## What you are asked to do
You are asked to write out the full listing exactly as it stands.

## Data extract
+ + + +

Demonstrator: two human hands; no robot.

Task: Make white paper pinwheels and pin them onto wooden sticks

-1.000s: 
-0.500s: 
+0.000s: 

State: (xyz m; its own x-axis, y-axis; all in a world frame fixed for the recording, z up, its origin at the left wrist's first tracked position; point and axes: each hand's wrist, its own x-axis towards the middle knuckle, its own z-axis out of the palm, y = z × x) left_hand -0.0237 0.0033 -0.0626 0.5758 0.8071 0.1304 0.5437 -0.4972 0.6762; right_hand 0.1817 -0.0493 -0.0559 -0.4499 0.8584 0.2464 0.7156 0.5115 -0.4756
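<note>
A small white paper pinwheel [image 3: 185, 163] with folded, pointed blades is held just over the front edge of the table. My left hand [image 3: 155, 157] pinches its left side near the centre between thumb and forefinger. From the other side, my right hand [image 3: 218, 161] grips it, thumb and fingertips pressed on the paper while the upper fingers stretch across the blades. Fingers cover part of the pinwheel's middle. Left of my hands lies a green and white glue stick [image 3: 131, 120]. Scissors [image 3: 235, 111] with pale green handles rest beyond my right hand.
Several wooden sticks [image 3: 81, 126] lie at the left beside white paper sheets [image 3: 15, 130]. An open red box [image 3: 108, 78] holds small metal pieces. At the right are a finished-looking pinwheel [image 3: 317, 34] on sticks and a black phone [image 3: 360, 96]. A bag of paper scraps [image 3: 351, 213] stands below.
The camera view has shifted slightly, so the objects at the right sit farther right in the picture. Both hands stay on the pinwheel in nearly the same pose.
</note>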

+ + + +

## Answer below
Demonstrator: two human hands; no robot.

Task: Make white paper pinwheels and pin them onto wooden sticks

-1.000s: 
-0.500s: 
+0.000s: 

State: (xyz m; its own x-axis, y-axis; all in a world frame fixed for the recording, z up, its origin at the left wrist's first tracked position; point and axes: each hand's wrist, its own x-axis towards the middle knuckle, its own z-axis out of the palm, y = z × x) left_hand -0.0237 0.0033 -0.0626 0.5758 0.8071 0.1304 0.5437 -0.4972 0.6762; right_hand 0.1817 -0.0493 -0.0559 -0.4499 0.8584 0.2464 0.7156 0.5115 -0.4756
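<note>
A small white paper pinwheel [image 3: 185, 163] with folded, pointed blades is held just over the front edge of the table. My left hand [image 3: 155, 157] pinches its left side near the centre between thumb and forefinger. From the other side, my right hand [image 3: 218, 161] grips it, thumb and fingertips pressed on the paper while the upper fingers stretch across the blades. Fingers cover part of the pinwheel's middle. Left of my hands lies a green and white glue stick [image 3: 131, 120]. Scissors [image 3: 235, 111] with pale green handles rest beyond my right hand.
Several wooden sticks [image 3: 81, 126] lie at the left beside white paper sheets [image 3: 15, 130]. An open red box [image 3: 108, 78] holds small metal pieces. At the right are a finished-looking pinwheel [image 3: 317, 34] on sticks and a black phone [image 3: 360, 96]. A bag of paper scraps [image 3: 351, 213] stands below.
The camera view has shifted slightly, so the objects at the right sit farther right in the picture. Both hands stay on the pinwheel in nearly the same pose.
</note>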

Nothing more belongs to this answer.